--- SUPPLIED ENTRIES Enclosed Below ---
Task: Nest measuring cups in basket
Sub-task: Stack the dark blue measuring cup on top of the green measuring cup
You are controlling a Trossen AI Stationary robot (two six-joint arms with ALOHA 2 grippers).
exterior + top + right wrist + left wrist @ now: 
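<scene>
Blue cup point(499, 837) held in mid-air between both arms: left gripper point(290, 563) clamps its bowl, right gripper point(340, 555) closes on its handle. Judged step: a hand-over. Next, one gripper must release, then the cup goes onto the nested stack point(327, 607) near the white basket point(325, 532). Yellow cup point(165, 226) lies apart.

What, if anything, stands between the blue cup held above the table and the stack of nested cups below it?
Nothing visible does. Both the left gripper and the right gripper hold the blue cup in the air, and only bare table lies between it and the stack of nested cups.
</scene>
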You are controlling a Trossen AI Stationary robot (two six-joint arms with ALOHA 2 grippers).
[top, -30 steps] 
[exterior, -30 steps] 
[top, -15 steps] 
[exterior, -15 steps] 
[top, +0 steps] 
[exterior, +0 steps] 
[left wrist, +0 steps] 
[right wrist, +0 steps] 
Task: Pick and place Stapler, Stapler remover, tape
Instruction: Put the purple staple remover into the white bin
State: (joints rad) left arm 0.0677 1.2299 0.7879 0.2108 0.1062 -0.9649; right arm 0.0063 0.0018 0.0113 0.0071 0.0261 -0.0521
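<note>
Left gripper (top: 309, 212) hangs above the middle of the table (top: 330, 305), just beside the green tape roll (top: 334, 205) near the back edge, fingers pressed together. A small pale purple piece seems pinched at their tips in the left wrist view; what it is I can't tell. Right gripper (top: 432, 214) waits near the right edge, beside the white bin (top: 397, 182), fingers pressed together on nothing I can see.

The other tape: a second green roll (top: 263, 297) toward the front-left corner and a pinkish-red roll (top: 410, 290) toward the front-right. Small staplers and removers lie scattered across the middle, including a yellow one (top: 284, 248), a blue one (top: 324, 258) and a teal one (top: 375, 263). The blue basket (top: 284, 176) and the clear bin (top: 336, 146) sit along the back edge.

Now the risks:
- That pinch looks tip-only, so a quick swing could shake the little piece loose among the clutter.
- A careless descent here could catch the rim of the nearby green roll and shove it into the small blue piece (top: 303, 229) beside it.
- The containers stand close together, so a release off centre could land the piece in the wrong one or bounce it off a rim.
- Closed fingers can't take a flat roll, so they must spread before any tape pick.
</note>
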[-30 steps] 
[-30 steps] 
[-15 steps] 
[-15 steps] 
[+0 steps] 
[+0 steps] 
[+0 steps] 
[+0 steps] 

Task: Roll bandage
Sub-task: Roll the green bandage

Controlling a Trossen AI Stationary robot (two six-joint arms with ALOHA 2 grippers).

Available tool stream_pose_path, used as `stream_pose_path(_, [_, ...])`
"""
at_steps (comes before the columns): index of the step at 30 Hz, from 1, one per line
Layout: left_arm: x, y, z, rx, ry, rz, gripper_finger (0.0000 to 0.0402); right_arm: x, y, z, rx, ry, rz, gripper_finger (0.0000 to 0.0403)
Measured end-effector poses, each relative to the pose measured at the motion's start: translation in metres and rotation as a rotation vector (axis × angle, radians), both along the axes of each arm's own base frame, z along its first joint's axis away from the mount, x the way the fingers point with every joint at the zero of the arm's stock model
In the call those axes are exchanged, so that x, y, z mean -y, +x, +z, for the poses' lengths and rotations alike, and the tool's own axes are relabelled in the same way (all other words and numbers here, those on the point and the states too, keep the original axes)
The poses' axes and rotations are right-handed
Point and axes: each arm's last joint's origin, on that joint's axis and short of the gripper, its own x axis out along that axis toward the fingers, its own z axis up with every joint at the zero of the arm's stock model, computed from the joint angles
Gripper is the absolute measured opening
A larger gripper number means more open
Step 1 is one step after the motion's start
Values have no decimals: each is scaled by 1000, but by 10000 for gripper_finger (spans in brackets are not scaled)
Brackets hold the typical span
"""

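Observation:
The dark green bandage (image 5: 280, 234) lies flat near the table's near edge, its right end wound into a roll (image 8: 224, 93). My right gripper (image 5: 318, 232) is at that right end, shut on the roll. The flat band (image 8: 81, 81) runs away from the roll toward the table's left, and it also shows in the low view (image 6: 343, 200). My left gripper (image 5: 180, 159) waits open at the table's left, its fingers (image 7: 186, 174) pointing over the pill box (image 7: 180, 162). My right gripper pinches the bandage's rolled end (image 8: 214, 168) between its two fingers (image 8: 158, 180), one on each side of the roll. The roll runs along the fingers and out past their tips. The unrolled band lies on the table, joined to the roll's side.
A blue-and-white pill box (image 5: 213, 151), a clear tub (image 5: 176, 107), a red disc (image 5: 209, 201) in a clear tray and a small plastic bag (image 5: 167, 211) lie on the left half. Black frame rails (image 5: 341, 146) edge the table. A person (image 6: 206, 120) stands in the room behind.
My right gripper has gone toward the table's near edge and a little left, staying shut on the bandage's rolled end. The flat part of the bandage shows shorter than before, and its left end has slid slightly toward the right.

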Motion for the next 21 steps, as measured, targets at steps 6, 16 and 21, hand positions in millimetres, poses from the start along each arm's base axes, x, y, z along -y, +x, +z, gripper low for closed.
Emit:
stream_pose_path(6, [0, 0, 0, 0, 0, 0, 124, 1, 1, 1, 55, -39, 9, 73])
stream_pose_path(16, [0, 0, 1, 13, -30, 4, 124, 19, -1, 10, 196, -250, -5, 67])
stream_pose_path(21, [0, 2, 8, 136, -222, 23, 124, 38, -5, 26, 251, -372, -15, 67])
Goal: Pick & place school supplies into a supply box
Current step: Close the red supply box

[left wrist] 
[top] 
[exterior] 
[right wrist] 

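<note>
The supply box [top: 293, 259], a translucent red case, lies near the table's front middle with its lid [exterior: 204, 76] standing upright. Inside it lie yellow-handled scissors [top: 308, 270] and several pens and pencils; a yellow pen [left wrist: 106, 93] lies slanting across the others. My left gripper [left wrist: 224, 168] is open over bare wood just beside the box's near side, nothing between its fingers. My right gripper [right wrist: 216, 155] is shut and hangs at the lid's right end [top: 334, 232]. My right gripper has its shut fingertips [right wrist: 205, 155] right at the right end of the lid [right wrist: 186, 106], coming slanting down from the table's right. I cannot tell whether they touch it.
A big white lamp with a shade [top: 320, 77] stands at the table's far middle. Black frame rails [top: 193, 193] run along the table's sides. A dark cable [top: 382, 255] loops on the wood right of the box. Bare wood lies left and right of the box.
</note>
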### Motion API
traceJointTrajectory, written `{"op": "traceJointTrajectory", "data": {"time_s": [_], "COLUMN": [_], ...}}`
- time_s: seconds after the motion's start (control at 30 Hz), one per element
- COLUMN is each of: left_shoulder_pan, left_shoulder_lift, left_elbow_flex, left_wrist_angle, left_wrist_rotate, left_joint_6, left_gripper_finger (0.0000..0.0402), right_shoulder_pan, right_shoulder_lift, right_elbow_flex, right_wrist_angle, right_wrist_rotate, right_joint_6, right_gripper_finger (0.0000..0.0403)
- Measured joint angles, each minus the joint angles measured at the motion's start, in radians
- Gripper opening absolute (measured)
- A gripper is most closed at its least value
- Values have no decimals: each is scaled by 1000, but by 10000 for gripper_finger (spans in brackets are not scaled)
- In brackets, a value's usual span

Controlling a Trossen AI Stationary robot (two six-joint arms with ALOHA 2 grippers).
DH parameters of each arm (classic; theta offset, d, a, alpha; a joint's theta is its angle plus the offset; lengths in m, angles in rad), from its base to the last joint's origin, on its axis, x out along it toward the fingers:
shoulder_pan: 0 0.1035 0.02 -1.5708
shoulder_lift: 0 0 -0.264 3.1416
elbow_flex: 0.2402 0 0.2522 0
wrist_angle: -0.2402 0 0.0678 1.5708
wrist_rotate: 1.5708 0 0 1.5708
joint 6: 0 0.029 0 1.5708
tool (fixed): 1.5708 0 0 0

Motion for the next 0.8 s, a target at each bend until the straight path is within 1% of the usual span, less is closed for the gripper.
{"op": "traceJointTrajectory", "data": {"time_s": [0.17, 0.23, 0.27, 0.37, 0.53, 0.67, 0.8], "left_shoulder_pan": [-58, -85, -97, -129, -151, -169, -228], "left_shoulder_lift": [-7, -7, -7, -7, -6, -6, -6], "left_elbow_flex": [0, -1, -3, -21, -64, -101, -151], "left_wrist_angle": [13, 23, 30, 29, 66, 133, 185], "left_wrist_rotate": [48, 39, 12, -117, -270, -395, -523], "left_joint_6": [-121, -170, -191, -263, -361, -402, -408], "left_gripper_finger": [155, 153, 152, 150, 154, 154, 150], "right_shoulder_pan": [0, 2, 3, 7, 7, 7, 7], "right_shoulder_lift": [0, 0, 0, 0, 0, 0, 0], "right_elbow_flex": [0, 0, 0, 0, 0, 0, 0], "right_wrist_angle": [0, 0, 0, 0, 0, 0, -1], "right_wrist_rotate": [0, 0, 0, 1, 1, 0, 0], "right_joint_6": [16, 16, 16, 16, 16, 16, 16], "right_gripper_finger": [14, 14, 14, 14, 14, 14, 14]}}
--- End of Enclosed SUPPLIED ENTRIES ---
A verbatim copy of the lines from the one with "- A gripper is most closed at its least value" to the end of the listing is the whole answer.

YOUR SOLUTION ->
- A gripper is most closed at its least value
- Values have no decimals: each is scaled by 1000, but by 10000 for gripper_finger (spans in brackets are not scaled)
- In brackets, a value's usual span

Controlling a Trossen AI Stationary robot (two six-joint arms with ALOHA 2 grippers).
DH parameters of each arm (classic; theta offset, d, a, alpha; a joint's theta is its angle plus the offset; lengths in m, angles in rad), from its base to the last joint's origin, on its axis, x out along it toward the fingers:
shoulder_pan: 0 0.1035 0.02 -1.5708
shoulder_lift: 0 0 -0.264 3.1416
elbow_flex: 0.2402 0 0.2522 0
wrist_angle: -0.2402 0 0.0678 1.5708
wrist_rotate: 1.5708 0 0 1.5708
joint 6: 0 0.029 0 1.5708
tool (fixed): 1.5708 0 0 0

Motion for the next 0.8 s, a target at each bend until the straight path is within 1% of the usual span, less is closed for the gripper.
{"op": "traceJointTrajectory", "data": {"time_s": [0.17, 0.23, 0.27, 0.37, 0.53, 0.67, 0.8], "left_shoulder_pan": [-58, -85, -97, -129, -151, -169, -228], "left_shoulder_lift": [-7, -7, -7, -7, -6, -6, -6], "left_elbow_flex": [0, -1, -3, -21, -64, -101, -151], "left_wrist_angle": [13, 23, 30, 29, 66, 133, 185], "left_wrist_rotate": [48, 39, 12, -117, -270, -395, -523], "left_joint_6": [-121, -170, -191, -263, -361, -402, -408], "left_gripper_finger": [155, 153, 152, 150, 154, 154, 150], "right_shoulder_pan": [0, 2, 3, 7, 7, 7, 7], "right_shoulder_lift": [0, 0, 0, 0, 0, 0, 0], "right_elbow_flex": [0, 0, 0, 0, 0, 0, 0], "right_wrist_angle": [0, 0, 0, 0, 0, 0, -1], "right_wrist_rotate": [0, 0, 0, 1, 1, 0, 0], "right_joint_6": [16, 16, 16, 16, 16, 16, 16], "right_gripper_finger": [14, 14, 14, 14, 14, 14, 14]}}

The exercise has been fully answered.